- [WHAT NEEDS TO BE DONE] Pull out each line of the records holding the string "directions".

[Items listed in a dataset]
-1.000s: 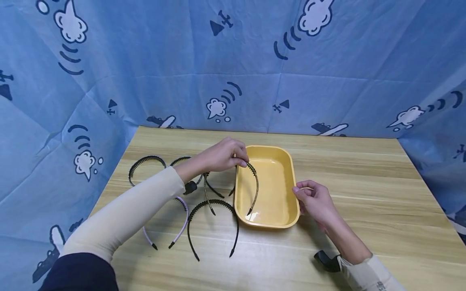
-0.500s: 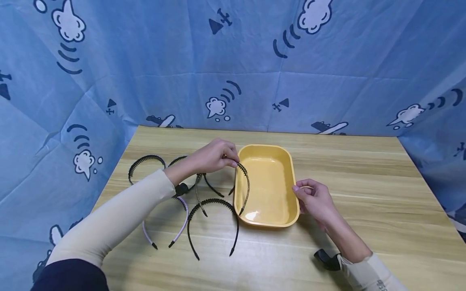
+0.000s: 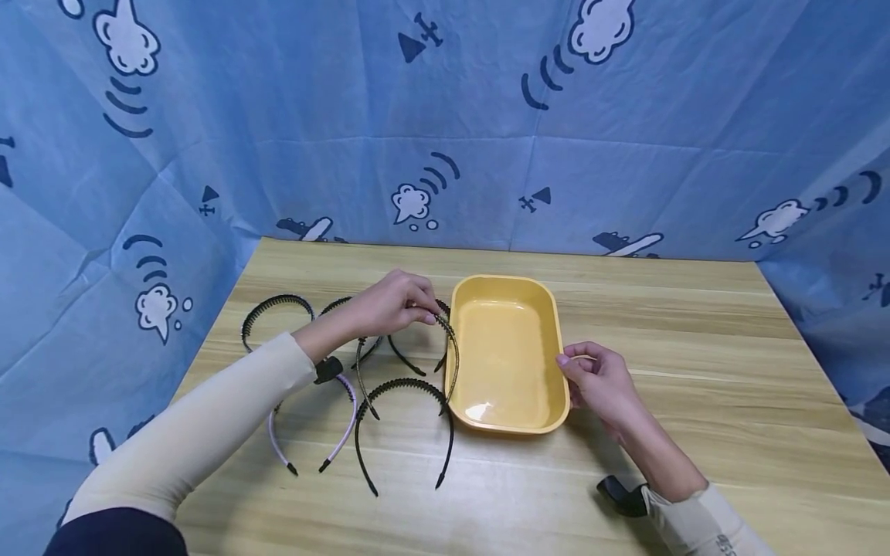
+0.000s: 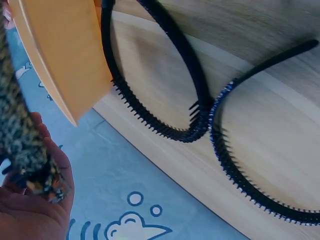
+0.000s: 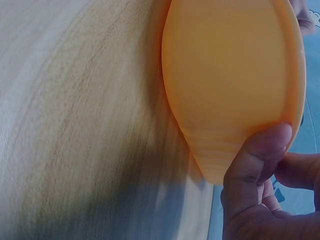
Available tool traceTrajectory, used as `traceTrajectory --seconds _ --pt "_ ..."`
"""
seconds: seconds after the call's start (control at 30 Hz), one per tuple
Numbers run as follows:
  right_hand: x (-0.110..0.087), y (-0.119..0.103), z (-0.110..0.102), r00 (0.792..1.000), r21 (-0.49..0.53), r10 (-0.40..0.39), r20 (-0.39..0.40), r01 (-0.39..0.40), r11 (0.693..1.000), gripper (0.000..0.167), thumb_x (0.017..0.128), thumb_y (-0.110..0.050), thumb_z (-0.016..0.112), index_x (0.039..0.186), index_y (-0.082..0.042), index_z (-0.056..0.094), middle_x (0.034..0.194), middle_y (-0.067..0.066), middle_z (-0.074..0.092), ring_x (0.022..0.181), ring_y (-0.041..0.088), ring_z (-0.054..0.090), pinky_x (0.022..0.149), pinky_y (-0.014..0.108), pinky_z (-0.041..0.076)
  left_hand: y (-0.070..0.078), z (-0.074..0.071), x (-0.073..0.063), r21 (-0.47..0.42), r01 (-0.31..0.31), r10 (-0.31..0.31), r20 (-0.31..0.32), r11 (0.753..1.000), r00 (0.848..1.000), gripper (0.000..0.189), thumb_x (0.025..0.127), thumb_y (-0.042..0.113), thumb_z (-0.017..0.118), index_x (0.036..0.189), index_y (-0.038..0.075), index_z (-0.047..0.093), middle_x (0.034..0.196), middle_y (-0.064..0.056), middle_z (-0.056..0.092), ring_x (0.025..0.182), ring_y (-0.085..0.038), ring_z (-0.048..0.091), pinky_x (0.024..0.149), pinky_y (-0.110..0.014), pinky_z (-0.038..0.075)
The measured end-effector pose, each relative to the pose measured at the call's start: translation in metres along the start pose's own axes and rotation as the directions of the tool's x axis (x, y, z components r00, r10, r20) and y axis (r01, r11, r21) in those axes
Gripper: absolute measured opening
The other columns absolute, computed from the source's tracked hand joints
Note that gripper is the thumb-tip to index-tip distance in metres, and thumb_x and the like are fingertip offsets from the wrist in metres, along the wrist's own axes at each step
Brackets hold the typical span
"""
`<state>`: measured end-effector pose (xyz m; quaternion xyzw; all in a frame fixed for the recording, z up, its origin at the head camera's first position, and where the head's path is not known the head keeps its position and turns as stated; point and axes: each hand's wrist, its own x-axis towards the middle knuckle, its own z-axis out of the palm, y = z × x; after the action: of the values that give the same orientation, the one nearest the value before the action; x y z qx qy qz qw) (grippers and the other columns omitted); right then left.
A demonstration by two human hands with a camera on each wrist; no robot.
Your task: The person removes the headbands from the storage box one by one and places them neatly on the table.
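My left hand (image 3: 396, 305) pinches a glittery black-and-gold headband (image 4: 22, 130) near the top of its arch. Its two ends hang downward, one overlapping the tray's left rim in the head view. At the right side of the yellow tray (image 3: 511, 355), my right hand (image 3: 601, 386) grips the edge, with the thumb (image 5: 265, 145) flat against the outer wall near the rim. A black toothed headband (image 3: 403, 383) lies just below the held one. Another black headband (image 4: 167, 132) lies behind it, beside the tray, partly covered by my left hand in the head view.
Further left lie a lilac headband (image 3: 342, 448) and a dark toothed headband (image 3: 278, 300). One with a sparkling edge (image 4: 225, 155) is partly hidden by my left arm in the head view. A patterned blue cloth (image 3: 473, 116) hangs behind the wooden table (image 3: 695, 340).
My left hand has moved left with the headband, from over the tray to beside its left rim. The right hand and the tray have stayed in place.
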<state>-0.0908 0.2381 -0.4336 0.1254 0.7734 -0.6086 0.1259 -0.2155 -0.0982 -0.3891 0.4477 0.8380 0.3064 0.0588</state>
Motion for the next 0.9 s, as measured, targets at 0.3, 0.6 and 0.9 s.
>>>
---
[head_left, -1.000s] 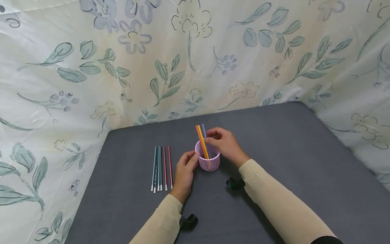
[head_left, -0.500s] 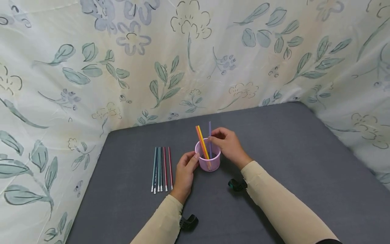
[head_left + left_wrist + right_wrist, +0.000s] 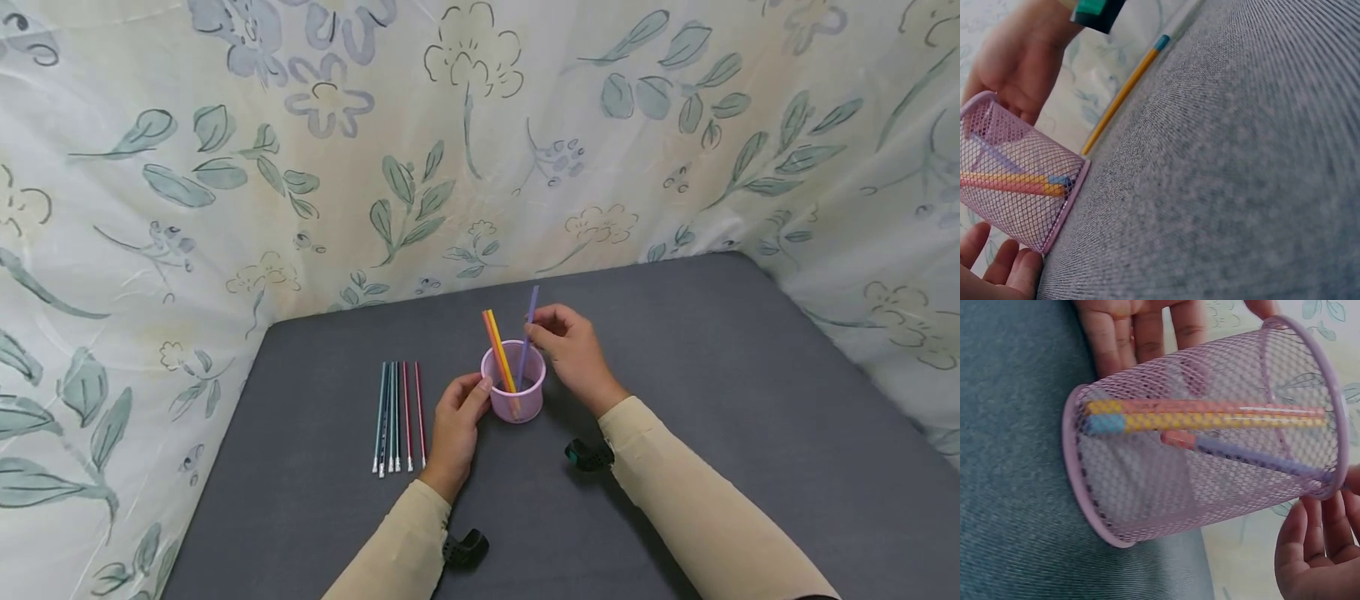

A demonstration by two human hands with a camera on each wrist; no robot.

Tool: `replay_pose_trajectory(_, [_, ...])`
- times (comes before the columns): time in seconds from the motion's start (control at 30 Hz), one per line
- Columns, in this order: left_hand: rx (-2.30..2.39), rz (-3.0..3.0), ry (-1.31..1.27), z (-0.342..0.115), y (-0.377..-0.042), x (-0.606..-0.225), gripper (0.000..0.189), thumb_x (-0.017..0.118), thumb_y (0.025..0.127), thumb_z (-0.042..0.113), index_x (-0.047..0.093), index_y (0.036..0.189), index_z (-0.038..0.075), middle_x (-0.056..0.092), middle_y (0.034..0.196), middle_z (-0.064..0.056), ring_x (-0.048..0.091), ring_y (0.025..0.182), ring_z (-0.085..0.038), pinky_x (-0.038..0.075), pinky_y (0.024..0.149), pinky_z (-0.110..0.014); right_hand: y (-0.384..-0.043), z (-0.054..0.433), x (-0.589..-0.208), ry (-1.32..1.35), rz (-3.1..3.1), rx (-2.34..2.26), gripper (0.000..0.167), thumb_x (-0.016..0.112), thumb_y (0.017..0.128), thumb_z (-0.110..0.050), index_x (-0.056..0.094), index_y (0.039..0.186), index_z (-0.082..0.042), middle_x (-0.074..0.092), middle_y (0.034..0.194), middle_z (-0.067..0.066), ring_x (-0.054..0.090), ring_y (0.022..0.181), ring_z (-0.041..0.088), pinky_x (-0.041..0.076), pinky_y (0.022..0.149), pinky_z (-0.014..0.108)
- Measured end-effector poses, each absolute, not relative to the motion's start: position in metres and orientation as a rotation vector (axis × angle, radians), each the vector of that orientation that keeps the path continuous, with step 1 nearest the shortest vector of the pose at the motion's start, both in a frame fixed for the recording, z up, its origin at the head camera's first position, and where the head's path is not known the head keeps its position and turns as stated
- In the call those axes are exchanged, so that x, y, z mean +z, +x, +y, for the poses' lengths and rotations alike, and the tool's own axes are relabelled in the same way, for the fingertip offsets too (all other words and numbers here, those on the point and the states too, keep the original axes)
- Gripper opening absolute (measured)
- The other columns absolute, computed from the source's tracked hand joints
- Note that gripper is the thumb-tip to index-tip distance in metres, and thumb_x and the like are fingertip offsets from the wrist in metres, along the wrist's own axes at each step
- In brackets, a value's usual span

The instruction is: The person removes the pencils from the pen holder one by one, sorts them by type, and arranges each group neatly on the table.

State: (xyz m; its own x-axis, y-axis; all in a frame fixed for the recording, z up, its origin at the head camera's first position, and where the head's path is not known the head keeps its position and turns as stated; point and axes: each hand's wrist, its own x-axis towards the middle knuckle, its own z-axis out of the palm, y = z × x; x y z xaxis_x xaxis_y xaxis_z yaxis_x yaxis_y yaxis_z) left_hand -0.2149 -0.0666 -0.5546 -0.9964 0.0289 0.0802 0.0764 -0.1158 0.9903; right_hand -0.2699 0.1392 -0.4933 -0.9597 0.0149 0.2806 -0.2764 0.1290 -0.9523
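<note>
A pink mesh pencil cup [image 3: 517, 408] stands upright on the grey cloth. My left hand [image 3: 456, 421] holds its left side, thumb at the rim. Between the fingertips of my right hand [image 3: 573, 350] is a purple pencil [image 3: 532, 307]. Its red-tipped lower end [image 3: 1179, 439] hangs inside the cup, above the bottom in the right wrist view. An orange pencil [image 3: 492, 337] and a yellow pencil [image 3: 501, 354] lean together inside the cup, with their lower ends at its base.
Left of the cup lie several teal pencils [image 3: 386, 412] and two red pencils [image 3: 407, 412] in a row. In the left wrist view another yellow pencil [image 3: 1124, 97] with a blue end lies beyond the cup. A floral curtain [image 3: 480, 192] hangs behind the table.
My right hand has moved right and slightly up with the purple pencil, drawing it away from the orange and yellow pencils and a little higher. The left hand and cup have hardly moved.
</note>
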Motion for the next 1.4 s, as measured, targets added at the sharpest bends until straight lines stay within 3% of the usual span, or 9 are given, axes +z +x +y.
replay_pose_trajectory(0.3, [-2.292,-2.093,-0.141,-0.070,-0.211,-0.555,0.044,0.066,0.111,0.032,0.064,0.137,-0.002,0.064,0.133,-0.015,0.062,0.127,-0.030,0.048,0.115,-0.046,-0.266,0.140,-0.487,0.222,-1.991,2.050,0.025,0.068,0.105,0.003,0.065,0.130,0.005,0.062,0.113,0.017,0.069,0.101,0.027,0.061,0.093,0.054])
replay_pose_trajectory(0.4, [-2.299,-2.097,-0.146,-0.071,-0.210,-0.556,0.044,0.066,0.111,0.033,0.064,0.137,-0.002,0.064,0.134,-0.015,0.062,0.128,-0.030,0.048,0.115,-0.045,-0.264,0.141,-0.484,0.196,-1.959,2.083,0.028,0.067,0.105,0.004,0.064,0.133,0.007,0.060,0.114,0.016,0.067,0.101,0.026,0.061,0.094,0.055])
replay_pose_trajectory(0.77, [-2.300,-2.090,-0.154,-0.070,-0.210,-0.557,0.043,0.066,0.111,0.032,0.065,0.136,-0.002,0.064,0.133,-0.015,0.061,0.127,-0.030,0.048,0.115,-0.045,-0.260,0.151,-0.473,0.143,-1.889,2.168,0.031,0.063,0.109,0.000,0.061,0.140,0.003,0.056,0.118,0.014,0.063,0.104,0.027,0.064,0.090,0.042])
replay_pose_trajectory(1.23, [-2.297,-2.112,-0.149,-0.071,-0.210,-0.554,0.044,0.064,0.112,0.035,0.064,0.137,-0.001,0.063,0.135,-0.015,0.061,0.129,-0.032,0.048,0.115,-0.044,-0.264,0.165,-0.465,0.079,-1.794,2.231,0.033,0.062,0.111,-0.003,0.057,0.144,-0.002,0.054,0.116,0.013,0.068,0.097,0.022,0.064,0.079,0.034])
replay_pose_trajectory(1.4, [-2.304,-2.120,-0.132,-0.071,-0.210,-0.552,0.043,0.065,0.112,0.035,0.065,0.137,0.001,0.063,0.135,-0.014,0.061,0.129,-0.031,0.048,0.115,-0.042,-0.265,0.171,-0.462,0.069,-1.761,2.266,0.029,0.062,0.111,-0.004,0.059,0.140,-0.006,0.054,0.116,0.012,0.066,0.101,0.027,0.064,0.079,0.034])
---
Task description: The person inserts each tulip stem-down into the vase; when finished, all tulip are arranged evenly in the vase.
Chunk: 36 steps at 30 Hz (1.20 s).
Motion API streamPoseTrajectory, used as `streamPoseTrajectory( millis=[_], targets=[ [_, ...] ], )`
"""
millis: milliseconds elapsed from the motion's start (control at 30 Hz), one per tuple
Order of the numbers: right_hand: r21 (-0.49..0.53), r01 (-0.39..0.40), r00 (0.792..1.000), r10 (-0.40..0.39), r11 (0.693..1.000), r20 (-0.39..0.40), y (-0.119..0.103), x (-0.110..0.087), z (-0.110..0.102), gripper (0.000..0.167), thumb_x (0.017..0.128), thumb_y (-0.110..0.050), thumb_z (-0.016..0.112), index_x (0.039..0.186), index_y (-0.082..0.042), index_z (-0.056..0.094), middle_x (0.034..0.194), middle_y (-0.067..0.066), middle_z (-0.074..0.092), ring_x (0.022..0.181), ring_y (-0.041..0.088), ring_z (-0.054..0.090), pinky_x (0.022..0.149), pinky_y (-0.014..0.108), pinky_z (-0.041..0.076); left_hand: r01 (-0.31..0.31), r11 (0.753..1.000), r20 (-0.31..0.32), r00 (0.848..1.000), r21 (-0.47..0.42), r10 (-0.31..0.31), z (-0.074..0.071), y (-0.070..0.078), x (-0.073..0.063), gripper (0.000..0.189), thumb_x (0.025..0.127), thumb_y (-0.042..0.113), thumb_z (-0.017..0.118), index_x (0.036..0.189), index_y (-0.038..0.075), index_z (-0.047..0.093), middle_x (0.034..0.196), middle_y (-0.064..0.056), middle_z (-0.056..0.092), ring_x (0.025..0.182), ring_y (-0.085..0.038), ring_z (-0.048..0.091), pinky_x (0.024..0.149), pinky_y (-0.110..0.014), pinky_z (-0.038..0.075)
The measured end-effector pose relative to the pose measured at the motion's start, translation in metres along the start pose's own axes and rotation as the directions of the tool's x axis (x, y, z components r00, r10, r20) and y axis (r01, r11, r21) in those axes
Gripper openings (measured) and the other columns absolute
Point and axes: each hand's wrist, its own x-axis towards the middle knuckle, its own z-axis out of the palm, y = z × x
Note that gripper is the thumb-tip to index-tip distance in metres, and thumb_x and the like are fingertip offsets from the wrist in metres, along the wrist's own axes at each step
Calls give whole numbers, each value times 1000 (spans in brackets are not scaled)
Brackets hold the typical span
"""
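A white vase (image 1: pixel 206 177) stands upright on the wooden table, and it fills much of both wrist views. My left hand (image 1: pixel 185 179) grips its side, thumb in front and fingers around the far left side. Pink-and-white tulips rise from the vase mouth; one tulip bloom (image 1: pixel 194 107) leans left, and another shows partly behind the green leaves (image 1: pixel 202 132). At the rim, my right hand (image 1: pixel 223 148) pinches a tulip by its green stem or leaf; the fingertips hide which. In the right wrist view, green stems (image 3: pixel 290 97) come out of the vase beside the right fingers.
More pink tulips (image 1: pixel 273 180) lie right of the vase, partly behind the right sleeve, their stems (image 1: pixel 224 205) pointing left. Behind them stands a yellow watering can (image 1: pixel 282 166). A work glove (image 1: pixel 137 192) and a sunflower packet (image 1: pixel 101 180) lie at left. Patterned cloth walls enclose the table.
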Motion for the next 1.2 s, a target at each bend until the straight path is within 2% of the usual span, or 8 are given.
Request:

- [TASK RESPONSE]
The measured end-effector pose, each relative to the pose measured at the call's start: translation in metres along the start pose's own axes and rotation as the directions of the tool's x axis (x, y, z components r00, r10, r20) and y axis (r01, r11, r21) in those axes
The measured end-effector pose relative to the pose measured at the motion's start, translation in metres along the start pose's own axes and rotation as the directions of the tool's x axis (x, y, z components r00, r10, r20) and y axis (r01, r11, r21) in those axes

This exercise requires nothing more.